Pessoa na estação de comboios com passaporte e bilhete à espera do comboio Beijing-Pyongyang.

Interrompida desde a pandemia de Covid-19, a histórica ligação ferroviária K27 entre Pequim e Pyongyang está novamente operacional, num regresso com forte carga simbólica para as relações entre a China e a Coreia do Norte.

Retoma do K27: partida de Pequim rumo a Pyongyang

Na quinta-feira, 12 de março, passageiros com destino a Pyongyang voltaram a sair da estação de Pequim num acontecimento raro: o comboio K27 retomou a circulação após uma paragem forçada iniciada em 2020, quando a pandemia levou a Coreia do Norte - um dos países mais fechados do mundo - a suspender quase todas as ligações com o exterior. A reabertura desta rota devolve vida a um corredor histórico que, durante décadas, serviu de ponte humana e logística entre os dois países.

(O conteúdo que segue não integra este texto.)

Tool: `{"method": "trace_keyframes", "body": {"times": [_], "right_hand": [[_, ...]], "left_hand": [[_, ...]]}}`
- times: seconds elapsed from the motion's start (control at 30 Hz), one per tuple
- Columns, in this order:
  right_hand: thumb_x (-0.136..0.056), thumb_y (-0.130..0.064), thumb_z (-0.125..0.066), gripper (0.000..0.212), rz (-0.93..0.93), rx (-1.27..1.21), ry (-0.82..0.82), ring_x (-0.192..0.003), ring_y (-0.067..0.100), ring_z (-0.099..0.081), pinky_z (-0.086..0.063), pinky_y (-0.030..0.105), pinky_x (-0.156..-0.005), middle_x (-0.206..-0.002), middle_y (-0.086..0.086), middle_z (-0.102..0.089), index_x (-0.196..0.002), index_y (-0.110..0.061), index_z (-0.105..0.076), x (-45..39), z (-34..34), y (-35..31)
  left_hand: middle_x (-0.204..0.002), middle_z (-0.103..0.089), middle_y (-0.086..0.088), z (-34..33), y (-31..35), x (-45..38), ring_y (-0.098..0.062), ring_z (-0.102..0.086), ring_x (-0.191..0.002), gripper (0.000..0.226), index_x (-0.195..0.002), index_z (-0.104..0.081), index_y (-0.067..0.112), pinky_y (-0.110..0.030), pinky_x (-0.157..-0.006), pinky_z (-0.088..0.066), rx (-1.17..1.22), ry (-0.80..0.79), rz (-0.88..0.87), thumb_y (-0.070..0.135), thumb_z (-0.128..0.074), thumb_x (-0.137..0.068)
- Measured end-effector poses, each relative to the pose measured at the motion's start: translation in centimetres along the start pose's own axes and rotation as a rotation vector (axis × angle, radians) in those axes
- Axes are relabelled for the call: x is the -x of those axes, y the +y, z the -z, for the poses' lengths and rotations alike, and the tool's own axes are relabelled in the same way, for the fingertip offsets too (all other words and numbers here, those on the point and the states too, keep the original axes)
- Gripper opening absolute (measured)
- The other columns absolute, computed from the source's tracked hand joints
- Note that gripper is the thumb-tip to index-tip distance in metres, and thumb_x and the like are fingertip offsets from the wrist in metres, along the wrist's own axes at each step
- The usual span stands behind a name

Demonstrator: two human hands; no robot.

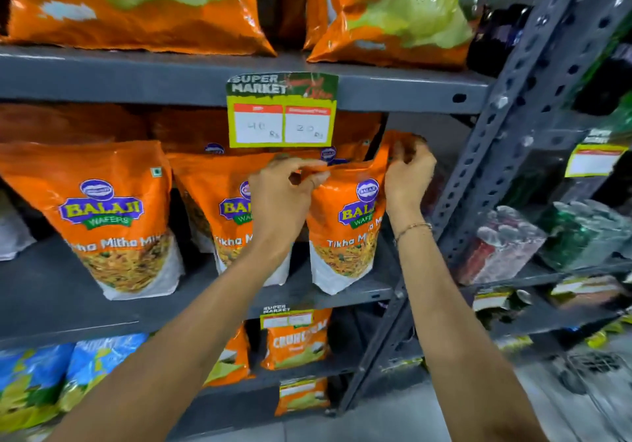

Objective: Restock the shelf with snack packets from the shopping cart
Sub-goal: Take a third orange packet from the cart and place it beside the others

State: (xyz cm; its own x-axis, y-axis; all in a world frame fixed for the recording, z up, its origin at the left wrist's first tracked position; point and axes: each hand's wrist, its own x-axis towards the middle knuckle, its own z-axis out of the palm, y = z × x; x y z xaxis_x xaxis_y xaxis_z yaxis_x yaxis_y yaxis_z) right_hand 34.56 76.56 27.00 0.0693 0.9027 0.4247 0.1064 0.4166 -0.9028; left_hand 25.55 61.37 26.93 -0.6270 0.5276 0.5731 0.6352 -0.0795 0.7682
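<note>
- Where the grey metal shelf [342, 293] carries its middle row, three orange Balaji Wafers packets stand upright at the front: a left packet [116, 216], a middle packet [219, 202] and a right packet [345, 233] near the slotted upright [513, 127].
- Both bare arms reach up and forward from the lower edge of the view to the right packet's top.
- The left hand [280, 195] has its thumb and fingers pinched closed on the top-left edge of the right packet, partly covering the middle packet's logo.
- The right hand [408, 178], with a thin bracelet [413, 228] at the wrist, is curled closed on the packet's raised top-right corner.
- The right packet is orange with a white base, a picture of a snack mix and the words "Tikha Mitha Mix"; its base rests on the shelf near the front edge.
- More orange packets stand behind this row.
- A price tag [282, 110] reading "Super Market" hangs from the shelf above, where larger orange bags [136, 7] lie.
</note>
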Motion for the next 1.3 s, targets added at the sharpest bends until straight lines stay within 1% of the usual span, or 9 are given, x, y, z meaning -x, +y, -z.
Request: {"method": "trace_keyframes", "body": {"times": [0.33,0.47,0.67,0.8,0.87,0.97,1.07,1.17,1.3], "right_hand": [[-0.090,-0.008,-0.048,0.018,-0.167,-0.098,-0.024,-0.105,0.027,-0.061,-0.050,0.048,-0.095,-0.111,0.010,-0.063,-0.105,-0.009,-0.058,-0.8,-0.3,1.9],[-0.096,-0.020,-0.044,0.028,-0.200,-0.076,-0.018,-0.116,0.028,-0.052,-0.044,0.037,-0.101,-0.123,0.013,-0.051,-0.120,-0.007,-0.048,-0.8,0.2,2.3],[-0.096,-0.021,-0.041,0.032,-0.261,-0.108,-0.038,-0.116,0.027,-0.053,-0.041,0.032,-0.095,-0.130,0.013,-0.053,-0.126,-0.010,-0.047,0.7,0.7,2.6],[-0.096,-0.019,-0.041,0.023,0.017,-0.048,0.083,-0.106,0.021,-0.053,-0.043,0.015,-0.088,-0.119,0.011,-0.051,-0.113,-0.011,-0.054,6.9,0.2,3.1],[-0.095,-0.016,-0.042,0.017,0.183,-0.069,0.074,-0.103,0.024,-0.050,-0.043,0.021,-0.088,-0.110,0.010,-0.049,-0.105,-0.008,-0.053,11.6,-0.7,3.0],[-0.094,-0.015,-0.043,0.011,0.390,-0.121,-0.264,-0.089,0.020,-0.051,-0.045,0.030,-0.077,-0.096,-0.007,-0.047,-0.096,-0.010,-0.052,18.7,-3.0,2.9],[-0.093,-0.018,-0.045,0.012,0.450,-0.037,-0.652,-0.085,0.021,-0.053,-0.044,0.030,-0.073,-0.093,-0.001,-0.053,-0.097,-0.012,-0.054,23.1,-6.9,3.1],[-0.092,-0.018,-0.049,0.025,0.379,0.089,-0.894,-0.102,0.025,-0.055,-0.048,0.039,-0.085,-0.113,0.009,-0.053,-0.116,-0.014,-0.050,25.0,-11.2,2.9],[-0.089,-0.023,-0.057,0.064,0.225,0.182,-1.094,-0.126,0.025,-0.042,-0.039,0.040,-0.104,-0.141,0.013,-0.040,-0.140,-0.010,-0.020,26.4,-15.4,2.2]], "left_hand": [[-0.101,-0.069,0.002,-1.7,-1.5,0.4,-0.002,-0.058,-0.086,0.023,-0.101,-0.070,0.018,-0.006,-0.071,-0.047,-0.029,0.021,-0.030,0.031,-0.066,-0.082],[-0.113,-0.067,-0.002,-2.1,-2.0,0.9,-0.004,-0.058,-0.087,0.028,-0.112,-0.063,0.020,0.003,-0.064,-0.043,-0.030,-0.039,-0.035,0.032,-0.060,-0.087],[-0.114,-0.064,0.005,-0.7,-2.2,2.3,0.006,-0.060,-0.094,0.035,-0.126,-0.053,0.019,-0.004,-0.080,-0.047,0.096,-0.085,0.019,0.018,-0.056,-0.091],[-0.106,-0.066,0.015,3.0,-4.6,3.6,0.011,-0.060,-0.095,0.026,-0.117,-0.057,0.024,-0.008,-0.078,-0.049,0.067,-0.078,0.010,0.024,-0.054,-0.092],[-0.100,-0.070,0.012,5.7,-6.6,4.3,0.004,-0.065,-0.092,0.022,-0.112,-0.058,0.029,-0.023,-0.080,-0.055,0.040,-0.027,0.035,0.034,-0.050,-0.092],[-0.082,-0.071,0.017,10.5,-10.0,5.3,-0.004,-0.068,-0.080,0.018,-0.102,-0.060,0.036,-0.034,-0.075,-0.057,-0.004,0.029,0.110,0.039,-0.045,-0.092],[-0.071,-0.069,0.017,15.2,-12.6,6.1,0.003,-0.065,-0.071,0.013,-0.095,-0.062,0.034,-0.020,-0.073,-0.052,0.004,0.110,0.208,0.034,-0.049,-0.092],[-0.078,-0.067,0.008,20.1,-15.8,6.6,0.005,-0.062,-0.069,0.015,-0.097,-0.061,0.023,-0.016,-0.072,-0.048,-0.114,0.193,0.264,0.031,-0.050,-0.093],[-0.097,-0.060,-0.004,24.7,-20.7,6.0,0.003,-0.061,-0.067,0.014,-0.098,-0.047,0.022,-0.023,-0.070,-0.048,0.100,0.183,0.547,0.011,-0.053,-0.091]]}}
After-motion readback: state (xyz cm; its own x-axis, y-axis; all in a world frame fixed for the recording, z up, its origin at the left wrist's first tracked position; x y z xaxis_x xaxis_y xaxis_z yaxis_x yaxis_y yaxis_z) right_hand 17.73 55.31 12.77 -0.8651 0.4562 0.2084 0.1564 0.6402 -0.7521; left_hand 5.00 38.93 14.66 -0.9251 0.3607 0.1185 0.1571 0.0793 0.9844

Uma ligação com raízes no pós-guerra: a história do comboio K27

O K27 nasceu em 1954, menos de um ano depois do fim da Guerra da Coreia. A 3 de junho desse ano, realizou a primeira viagem com passageiros até Pyongyang, sob responsabilidade dos caminhos de ferro chineses. Ao longo do tempo, o serviço foi sendo ajustado e reforçado: recebeu uma nova designação em 1959, foi classificado como comboio rápido em 1981 e, a partir de outubro de 1983, passou a ser operado em articulação com os caminhos de ferro norte-coreanos.

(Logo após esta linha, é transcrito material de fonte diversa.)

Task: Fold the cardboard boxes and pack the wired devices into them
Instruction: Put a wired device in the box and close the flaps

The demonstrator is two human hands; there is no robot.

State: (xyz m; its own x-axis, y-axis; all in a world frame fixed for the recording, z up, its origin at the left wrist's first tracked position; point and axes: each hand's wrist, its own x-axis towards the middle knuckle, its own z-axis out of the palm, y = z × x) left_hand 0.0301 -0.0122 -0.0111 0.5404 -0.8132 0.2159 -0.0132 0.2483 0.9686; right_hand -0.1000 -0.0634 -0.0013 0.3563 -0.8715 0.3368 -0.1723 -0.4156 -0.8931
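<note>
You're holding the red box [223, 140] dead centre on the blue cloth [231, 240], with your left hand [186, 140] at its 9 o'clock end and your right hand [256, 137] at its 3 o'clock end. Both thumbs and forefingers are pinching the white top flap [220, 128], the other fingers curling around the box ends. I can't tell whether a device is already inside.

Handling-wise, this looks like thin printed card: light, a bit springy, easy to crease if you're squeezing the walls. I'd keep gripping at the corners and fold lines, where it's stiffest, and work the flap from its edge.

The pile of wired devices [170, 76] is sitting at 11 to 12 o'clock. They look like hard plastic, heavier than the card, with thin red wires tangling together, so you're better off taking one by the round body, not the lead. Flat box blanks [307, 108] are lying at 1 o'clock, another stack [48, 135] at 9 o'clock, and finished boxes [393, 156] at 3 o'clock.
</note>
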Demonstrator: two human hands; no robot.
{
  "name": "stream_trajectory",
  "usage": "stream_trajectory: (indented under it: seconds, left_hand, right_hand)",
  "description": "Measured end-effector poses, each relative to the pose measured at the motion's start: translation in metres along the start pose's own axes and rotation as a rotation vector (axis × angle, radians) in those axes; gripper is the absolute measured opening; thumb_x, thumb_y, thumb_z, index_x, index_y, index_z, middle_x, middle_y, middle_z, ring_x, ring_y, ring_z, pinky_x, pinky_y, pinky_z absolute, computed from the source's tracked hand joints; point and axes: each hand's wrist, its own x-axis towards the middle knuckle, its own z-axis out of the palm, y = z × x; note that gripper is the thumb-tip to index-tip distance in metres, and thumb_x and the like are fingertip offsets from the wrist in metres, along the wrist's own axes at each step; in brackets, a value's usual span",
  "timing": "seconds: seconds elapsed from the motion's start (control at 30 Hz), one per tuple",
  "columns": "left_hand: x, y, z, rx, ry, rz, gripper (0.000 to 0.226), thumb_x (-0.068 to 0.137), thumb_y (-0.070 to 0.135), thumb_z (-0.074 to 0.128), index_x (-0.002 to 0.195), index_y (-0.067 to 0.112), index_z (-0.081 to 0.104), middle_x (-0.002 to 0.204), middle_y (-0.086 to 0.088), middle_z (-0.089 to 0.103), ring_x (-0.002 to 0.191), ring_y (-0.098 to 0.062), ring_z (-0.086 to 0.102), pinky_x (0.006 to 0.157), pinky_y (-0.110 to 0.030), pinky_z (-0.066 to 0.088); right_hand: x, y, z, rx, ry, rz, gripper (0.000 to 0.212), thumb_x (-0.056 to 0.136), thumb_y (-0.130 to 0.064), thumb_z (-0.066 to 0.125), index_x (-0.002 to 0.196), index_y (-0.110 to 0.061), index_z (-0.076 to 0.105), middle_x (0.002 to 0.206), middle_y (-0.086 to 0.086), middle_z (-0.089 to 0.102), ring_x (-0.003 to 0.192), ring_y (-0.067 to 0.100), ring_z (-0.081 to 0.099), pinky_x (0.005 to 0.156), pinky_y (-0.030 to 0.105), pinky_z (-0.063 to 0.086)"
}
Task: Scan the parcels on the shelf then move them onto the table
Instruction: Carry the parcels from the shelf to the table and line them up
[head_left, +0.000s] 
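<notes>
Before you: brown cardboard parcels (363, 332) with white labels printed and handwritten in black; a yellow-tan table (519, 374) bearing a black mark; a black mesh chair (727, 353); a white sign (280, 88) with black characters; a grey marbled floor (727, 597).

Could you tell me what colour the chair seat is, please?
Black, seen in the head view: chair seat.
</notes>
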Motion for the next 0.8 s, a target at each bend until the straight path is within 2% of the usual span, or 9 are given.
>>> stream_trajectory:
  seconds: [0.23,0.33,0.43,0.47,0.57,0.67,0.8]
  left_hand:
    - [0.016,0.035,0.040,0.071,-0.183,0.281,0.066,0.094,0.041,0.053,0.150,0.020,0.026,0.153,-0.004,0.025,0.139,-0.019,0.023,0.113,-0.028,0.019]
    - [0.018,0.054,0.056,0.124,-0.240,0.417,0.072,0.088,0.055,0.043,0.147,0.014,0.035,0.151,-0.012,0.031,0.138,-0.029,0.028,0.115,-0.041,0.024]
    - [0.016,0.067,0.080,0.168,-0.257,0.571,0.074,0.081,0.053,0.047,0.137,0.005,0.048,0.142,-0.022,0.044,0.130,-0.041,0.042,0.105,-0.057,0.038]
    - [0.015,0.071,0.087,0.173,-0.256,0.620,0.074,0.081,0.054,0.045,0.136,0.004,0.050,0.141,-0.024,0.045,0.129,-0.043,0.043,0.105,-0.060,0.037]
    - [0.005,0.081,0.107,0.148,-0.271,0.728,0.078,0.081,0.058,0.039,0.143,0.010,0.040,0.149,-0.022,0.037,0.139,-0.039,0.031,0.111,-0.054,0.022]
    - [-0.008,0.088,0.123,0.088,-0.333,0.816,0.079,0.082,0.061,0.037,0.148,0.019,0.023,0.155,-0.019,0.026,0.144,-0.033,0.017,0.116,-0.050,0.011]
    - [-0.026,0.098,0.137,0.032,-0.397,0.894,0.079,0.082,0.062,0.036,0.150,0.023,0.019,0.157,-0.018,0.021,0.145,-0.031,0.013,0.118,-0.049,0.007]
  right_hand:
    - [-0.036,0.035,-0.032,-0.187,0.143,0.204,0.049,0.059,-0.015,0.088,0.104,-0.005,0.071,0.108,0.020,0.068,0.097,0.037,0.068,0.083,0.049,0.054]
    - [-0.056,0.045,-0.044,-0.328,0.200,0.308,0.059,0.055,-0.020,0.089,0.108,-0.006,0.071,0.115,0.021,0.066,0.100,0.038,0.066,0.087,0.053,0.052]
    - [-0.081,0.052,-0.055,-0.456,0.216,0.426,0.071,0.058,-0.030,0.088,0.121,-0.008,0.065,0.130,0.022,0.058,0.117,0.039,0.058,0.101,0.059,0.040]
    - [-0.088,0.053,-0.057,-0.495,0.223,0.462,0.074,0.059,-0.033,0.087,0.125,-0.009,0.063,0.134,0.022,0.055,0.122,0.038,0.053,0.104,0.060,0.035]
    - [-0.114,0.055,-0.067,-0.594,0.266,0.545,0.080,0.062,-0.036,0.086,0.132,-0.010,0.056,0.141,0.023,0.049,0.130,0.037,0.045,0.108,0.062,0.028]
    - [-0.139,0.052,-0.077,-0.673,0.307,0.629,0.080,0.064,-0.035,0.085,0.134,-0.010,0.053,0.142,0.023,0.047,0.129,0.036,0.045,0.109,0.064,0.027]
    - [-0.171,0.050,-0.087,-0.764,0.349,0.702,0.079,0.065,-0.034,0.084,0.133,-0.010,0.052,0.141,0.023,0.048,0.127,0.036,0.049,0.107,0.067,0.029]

Na década de 1980, a cadência aumentou de forma significativa, chegando a quatro partidas por semana, um ritmo que, na prática, voltaria a marcar o funcionamento da ligação.

Percurso Pequim–Pyongyang no K27: 1 300 km em 24 h 41 min

A viagem entre Pequim e Pyongyang demora 24 horas e 41 minutos para cobrir cerca de 1 300 km. O comboio segue ao longo do norte do mar de Bohai, faz paragem em Dandong, cidade chinesa na fronteira, e depois atravessa o rio Yalu para entrar em território norte-coreano.

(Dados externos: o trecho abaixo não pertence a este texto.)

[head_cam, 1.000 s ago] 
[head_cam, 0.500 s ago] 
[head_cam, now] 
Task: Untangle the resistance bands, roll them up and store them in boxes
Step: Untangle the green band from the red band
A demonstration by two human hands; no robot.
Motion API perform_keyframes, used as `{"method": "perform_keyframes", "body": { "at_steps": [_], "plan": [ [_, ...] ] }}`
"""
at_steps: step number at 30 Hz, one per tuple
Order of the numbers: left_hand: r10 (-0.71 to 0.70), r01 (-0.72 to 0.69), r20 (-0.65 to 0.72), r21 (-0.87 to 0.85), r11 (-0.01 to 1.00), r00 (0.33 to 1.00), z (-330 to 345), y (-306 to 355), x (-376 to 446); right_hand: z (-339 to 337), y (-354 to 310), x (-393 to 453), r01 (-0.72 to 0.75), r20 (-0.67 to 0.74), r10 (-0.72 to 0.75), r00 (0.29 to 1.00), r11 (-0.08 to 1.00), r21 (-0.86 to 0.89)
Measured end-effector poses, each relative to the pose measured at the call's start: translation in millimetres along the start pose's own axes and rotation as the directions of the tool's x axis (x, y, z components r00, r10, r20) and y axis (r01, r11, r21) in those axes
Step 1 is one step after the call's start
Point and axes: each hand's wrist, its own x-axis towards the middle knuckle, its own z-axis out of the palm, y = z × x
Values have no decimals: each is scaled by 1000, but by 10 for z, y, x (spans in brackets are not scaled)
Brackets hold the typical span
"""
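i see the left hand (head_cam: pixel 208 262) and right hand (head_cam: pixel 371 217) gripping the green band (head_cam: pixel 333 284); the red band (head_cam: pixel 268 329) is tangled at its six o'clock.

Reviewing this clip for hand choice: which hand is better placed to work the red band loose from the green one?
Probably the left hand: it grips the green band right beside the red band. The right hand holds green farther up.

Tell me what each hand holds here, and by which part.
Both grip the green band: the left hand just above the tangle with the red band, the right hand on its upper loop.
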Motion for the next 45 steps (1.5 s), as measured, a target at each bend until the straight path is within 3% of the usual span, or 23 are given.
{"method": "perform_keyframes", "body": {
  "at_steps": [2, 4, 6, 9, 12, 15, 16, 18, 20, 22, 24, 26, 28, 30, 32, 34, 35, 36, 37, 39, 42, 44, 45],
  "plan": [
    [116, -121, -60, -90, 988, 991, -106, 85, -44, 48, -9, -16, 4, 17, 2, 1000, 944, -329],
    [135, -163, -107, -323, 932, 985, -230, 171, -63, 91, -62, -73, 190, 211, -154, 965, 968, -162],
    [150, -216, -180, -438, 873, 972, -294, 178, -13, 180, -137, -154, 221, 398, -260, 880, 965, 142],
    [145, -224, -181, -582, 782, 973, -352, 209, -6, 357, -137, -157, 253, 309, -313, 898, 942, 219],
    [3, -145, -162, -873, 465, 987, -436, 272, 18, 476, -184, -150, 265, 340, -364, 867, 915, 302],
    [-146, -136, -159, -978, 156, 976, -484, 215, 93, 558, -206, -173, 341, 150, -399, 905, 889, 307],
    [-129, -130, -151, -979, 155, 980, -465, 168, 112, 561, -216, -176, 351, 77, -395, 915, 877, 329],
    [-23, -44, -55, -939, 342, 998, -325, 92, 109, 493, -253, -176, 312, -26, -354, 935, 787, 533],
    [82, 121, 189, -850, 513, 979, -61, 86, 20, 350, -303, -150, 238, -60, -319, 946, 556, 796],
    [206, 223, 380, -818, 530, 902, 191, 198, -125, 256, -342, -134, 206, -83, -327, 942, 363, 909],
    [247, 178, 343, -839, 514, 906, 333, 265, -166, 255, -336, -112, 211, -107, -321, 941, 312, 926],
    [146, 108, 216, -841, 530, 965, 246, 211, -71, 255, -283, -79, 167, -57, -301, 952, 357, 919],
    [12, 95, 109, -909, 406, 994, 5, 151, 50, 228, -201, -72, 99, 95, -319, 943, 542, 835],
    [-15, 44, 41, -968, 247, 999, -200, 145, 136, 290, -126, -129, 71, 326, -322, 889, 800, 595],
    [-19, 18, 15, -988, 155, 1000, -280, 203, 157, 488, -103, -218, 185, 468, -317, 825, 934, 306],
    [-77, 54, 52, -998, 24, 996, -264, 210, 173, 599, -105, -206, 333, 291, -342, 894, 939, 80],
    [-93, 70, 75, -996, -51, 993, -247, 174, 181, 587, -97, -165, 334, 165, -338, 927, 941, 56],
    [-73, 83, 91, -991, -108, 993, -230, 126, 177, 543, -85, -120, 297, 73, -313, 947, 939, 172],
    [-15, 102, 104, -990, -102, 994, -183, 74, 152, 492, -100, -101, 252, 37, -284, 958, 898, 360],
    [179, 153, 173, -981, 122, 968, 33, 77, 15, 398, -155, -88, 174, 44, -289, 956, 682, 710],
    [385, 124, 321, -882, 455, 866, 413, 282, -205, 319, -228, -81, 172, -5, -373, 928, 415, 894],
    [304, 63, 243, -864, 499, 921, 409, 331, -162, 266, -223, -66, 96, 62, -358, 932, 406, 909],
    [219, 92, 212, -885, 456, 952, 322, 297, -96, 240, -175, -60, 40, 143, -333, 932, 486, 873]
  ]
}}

Tal como era habitual antes da suspensão, estão previstos serviços quatro dias por semana, em ambos os sentidos. Um ponto importante: os bilhetes estão reservados a viajantes com visto de negócios, o que limita o acesso e sublinha o carácter controlado desta reabertura.

“Vizinhos amigos”: o significado político do regresso

Para o Império do Meio, a retoma do K27 não é um simples ajuste de horários. Um porta-voz do Ministério dos Negócios Estrangeiros aproveitou o momento para reiterar que China e Coreia do Norte são “vizinhos amigos”, defendendo que a ligação contribui para intensificar os contactos entre pessoas dos dois países. A mensagem é inequívoca num contexto em que a segunda maior economia mundial procura reforçar a sua proximidade com Pyongyang.

Um dos poucos elos da Coreia do Norte com o exterior

Mesmo com a reposição do serviço, esta linha continua a destacar-se por um motivo essencial: permanece como um dos raros fios ferroviários que ligam a Coreia do Norte ao resto do mundo. Num país onde a mobilidade internacional é altamente condicionada, cada reabertura de uma rota regular tem impacto que vai além do transporte, influenciando a forma como se mantêm - ou se reconstroem - os canais de contacto.

A retoma do K27 também evidencia a importância das fronteiras terrestres e das rotas ferroviárias em períodos de maior controlo, já que permitem um fluxo mais previsível e facilmente supervisionado do que outras formas de deslocação. Para os passageiros autorizados, a viagem combina distância, tempo e procedimentos fronteiriços rigorosos, reflectindo a natureza específica desta ligação.

No final, o K27 regressa como aquilo que sempre foi: um símbolo operacional e político, simultaneamente veículo de transporte e sinal de aproximação entre Pequim e Pyongyang.